The collapse of the Mughals saw turmoil and finally came the Sikhs, all local inhabitants. It was Maharajah Ranjit Singh who raised the wall heights, reinforced them, and built a defensive moat around the city walls. Beyond the moat was a raised hillock to restrict invaders to a limited battleground. The fort and the city was now a protected and well-maintained construction.

Then came the British in 1849 and by 1857 the Great Uprising had taken place. Given the siege of Delhi they decided to knock down the southern portion of the walls of the fort and the city, plus a major dent to the city’s Taxali Gate walls. As far as the existing walled city area is concerned, the British were the first to badly damage the rebuilt old walled city. They provided the ‘ever-green’ excuse of a defence requirement. They also badly damaged historic monuments in Shahdara for their railway project.

Then came the horrors of 1947 and the final blow to the walls started. The first damage was to the magnificent Shahalami Gateway, a victim to communal violence. Soon the walls to the south began to disappear. As a new trader class took over houses to build largely illegal markets, they needed bricks, then in short supply. The pillage began and then the walls to the east also started disappearing as new wholesale markets sprung up.

This pillage served two purposes. Firstly, they managed to get free bricks, and increasingly important, mobility to and from the markets improved. Gateways provided a bottleneck and probably a taxation possibility. So these were demolished. You will notice that only those remain today where the local inhabitants outnumber the traders.

The northern gateways proved difficult to demolish, so the walls started disappearing. It was an effort in which officials closed their eyes. To the south as the Shahalami area grew in commercial importance, we saw traders push through and create a new 14th gateway. This is between Shahalami and Lohari. As new commercial areas opened up, all of them officially illegal, the entire southern wall disappeared.

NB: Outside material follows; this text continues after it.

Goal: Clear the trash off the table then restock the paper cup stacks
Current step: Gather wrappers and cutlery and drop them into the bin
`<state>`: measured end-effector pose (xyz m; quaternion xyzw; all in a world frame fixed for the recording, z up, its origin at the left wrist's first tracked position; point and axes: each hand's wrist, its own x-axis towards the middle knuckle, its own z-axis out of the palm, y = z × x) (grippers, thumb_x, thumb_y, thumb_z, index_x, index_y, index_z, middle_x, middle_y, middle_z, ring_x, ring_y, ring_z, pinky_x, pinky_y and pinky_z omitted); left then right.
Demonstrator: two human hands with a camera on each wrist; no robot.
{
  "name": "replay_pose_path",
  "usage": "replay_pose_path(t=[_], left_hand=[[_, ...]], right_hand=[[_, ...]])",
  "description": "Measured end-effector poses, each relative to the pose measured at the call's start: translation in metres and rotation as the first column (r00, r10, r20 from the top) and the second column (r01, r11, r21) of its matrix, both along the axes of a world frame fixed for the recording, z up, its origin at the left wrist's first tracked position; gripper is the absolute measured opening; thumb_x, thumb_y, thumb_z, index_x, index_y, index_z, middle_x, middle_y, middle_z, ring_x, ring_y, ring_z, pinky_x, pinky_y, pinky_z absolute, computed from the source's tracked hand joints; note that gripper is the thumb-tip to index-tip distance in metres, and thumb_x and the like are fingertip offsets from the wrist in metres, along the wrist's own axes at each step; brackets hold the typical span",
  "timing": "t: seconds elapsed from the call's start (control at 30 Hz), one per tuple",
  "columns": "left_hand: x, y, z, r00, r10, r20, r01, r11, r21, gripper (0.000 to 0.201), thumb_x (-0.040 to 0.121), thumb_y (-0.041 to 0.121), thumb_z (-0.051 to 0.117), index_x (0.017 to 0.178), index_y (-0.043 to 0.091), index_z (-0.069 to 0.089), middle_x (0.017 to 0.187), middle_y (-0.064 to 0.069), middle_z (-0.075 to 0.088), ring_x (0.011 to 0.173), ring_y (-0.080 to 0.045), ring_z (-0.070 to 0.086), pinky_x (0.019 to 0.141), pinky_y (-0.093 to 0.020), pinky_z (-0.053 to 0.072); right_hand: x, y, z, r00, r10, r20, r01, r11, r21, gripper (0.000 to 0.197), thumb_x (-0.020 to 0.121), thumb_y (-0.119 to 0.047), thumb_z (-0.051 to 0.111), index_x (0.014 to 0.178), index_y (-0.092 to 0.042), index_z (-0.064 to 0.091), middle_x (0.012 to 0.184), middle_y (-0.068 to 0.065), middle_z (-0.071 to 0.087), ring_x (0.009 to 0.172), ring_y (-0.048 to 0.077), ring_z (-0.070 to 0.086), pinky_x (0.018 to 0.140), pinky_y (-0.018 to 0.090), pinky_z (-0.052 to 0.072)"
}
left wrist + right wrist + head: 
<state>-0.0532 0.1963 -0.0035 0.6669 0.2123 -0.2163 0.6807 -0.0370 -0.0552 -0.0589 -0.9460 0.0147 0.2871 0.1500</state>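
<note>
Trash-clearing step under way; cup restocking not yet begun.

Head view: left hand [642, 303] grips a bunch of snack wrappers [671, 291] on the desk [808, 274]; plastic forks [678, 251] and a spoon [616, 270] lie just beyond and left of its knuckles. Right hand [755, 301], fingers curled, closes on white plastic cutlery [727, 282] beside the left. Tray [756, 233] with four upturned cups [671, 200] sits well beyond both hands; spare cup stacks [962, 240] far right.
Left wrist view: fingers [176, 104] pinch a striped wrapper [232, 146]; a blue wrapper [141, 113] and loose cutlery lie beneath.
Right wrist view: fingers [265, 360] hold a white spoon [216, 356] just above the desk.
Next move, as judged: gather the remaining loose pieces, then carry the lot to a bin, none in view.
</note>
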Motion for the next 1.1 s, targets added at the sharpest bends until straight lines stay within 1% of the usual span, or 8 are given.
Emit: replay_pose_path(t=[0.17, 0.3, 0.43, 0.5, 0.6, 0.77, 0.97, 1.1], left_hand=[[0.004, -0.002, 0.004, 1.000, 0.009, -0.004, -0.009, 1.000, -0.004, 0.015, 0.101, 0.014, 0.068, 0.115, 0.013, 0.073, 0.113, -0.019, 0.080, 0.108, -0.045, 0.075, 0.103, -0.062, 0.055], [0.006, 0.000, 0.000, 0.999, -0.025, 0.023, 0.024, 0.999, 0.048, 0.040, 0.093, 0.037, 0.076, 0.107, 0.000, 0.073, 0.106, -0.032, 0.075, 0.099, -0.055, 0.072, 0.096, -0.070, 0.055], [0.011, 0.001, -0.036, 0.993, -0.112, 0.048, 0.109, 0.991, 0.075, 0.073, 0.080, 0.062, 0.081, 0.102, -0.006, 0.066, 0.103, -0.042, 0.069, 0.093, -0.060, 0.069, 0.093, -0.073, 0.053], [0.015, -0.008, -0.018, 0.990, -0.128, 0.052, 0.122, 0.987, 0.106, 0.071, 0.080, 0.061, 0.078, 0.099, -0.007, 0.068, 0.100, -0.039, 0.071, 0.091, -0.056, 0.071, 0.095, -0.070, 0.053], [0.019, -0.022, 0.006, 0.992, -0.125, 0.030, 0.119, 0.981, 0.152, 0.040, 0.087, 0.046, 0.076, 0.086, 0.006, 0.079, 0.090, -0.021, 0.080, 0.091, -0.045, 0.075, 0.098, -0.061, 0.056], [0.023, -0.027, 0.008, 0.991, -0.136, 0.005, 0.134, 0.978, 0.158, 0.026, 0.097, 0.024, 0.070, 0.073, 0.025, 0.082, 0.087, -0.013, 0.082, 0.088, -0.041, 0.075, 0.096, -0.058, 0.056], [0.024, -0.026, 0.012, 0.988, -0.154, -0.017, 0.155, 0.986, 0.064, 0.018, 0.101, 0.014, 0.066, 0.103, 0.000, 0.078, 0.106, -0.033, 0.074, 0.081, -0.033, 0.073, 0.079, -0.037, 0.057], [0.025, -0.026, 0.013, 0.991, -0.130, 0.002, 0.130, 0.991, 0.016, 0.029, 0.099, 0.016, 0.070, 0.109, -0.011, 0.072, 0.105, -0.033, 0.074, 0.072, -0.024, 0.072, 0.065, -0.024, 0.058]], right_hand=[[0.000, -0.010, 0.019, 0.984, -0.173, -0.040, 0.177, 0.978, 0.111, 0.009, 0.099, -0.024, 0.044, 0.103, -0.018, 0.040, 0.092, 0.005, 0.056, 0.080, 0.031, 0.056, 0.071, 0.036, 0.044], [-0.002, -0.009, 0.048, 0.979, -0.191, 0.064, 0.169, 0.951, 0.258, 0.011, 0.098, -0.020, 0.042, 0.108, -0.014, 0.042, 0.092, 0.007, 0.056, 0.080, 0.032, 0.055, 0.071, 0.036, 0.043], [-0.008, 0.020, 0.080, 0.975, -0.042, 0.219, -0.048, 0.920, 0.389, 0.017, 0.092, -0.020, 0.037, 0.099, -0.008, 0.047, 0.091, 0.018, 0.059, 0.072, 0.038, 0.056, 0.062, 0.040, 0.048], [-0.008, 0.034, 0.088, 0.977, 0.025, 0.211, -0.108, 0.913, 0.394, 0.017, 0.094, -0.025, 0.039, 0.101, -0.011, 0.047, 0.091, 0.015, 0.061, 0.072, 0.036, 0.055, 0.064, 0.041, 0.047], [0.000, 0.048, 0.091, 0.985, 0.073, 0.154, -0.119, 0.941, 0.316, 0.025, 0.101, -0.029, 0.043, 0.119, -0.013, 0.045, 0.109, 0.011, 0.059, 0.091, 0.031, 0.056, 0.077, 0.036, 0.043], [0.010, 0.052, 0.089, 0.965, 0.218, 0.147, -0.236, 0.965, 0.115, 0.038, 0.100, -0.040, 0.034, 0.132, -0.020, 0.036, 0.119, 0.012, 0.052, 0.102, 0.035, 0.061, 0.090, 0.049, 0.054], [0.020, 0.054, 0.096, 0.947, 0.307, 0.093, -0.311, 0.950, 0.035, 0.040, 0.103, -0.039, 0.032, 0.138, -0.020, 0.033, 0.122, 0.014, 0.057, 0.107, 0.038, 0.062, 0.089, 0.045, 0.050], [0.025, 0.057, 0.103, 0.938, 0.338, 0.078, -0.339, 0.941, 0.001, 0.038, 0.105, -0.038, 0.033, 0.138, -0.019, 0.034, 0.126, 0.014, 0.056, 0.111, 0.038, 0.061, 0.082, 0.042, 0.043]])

The massive and straight western wall was from Taxali to Bhati Gate. In our schooldays this was very much in place. Then suddenly a major hole in the middle appeared. This was supplemented by official construction inside the garden area, all legally challengeable. This encouraged traders to actually build new houses on where the demolished wall once stood. To the north such house extensions followed.

Come the year 2020 and the entire wall has been consumed. To my way of thinking this is Lahore’s most important and colossal heritage loss, and one we are least concerned about. It is like collective historic suicide. Attempts to get these walls rebuilt have met with stiff resistance from trader associations and their political/bureaucratic backers. Even the concerned heritage gurus seem rather disinterested.

To my way of thinking the very first step towards saving old Lahore is to rebuild the walls, step by step, piece by piece. Divide the effort into say 20 portions, and raise money for each from the people and from heritage organisations one step at a time. Block off, immediately, the horrible 14th gateway. Let the Aga Khan Trust handle this sacred mission. Keep officialdom away as far as possible.

What will rebuilding the walls of Lahore result in? The entire way of life of old Lahore will be considerably conserved. The effort to turn it into the ‘world’s largest living museum’ must be taken in hand. Historians, archaeologists and architects should start planning these 20 portions with a rare dedication.

My suggestion is that big business should be provided tax-free donations. Let them make money by giving back to the city in which they prosper. All donations should be voluntary. Heritage is a pastime of love not of violent extraction. In a way it is everyone’s sacred duty, be he young or old, to save a city we all love.